Exercise requirements
In the listing below, print exactly the lines between the line holding "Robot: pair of" and the line holding "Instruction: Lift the", inclusive, and no more.

*** Block opens ***

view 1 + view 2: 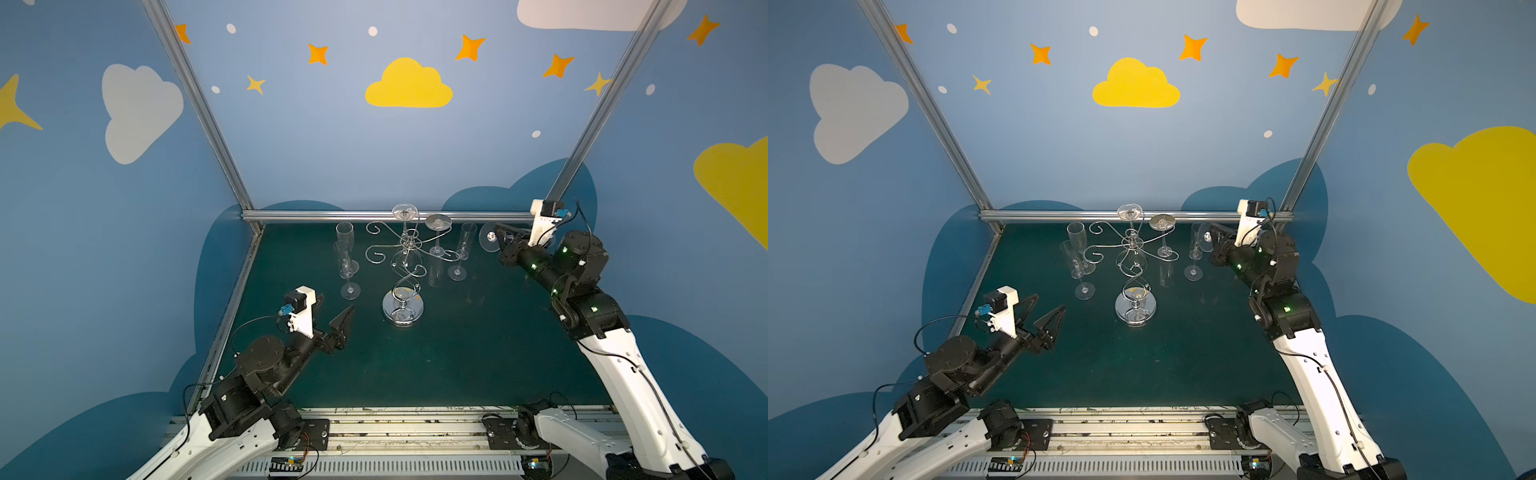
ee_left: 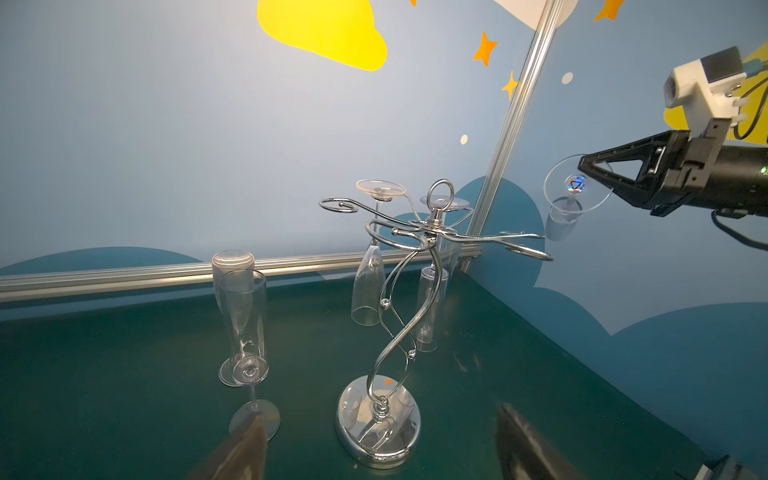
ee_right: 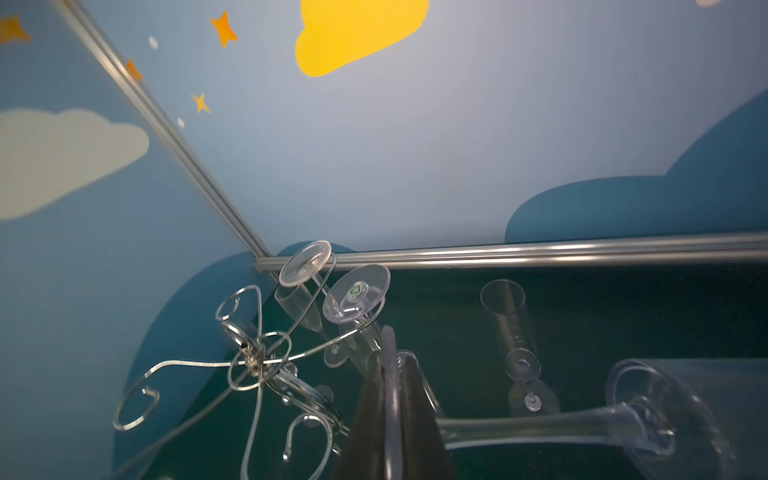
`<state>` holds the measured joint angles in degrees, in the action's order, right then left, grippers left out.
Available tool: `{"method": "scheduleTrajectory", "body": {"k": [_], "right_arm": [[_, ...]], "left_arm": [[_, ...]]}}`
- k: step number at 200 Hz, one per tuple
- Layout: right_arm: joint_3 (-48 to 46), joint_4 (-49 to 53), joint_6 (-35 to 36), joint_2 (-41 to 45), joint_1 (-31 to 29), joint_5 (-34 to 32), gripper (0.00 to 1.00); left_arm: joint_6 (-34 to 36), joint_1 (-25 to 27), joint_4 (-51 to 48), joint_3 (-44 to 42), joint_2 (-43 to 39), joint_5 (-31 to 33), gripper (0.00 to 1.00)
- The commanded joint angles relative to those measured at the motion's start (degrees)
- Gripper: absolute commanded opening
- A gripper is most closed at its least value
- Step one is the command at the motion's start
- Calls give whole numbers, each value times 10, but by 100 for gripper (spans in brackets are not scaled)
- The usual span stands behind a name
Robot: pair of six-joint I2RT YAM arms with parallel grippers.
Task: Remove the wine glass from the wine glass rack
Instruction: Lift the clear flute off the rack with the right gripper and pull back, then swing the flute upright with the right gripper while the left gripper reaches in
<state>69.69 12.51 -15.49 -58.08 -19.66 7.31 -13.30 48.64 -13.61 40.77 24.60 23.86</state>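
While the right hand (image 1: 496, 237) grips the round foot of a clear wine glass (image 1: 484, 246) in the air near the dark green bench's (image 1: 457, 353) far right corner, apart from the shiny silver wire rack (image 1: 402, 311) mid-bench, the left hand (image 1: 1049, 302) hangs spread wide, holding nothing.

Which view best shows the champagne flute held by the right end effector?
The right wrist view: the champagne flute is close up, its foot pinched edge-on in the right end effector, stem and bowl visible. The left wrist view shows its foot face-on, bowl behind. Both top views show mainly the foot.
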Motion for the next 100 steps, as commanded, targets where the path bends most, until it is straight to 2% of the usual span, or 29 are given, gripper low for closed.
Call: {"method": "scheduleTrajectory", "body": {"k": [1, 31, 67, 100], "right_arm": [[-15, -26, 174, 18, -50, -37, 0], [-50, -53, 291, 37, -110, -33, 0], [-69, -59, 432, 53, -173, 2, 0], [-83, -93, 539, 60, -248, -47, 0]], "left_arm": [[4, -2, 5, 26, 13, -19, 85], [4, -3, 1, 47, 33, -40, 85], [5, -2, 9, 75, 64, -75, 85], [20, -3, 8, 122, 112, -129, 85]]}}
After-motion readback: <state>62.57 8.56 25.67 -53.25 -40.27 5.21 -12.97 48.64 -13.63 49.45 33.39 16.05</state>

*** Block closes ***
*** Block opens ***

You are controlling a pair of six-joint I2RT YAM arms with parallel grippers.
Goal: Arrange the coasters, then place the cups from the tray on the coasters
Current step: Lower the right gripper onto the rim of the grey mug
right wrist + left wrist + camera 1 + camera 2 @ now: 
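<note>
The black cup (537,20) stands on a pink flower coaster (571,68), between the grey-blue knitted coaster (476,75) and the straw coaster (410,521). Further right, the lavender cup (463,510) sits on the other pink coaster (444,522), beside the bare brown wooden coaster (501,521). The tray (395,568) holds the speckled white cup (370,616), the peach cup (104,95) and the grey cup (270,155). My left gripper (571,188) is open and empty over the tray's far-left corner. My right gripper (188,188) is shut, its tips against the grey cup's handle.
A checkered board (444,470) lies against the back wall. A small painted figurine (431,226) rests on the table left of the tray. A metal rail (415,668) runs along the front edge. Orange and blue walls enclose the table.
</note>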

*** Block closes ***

Response to this task
Robot: pair of six-joint I2RT YAM arms with parallel grippers.
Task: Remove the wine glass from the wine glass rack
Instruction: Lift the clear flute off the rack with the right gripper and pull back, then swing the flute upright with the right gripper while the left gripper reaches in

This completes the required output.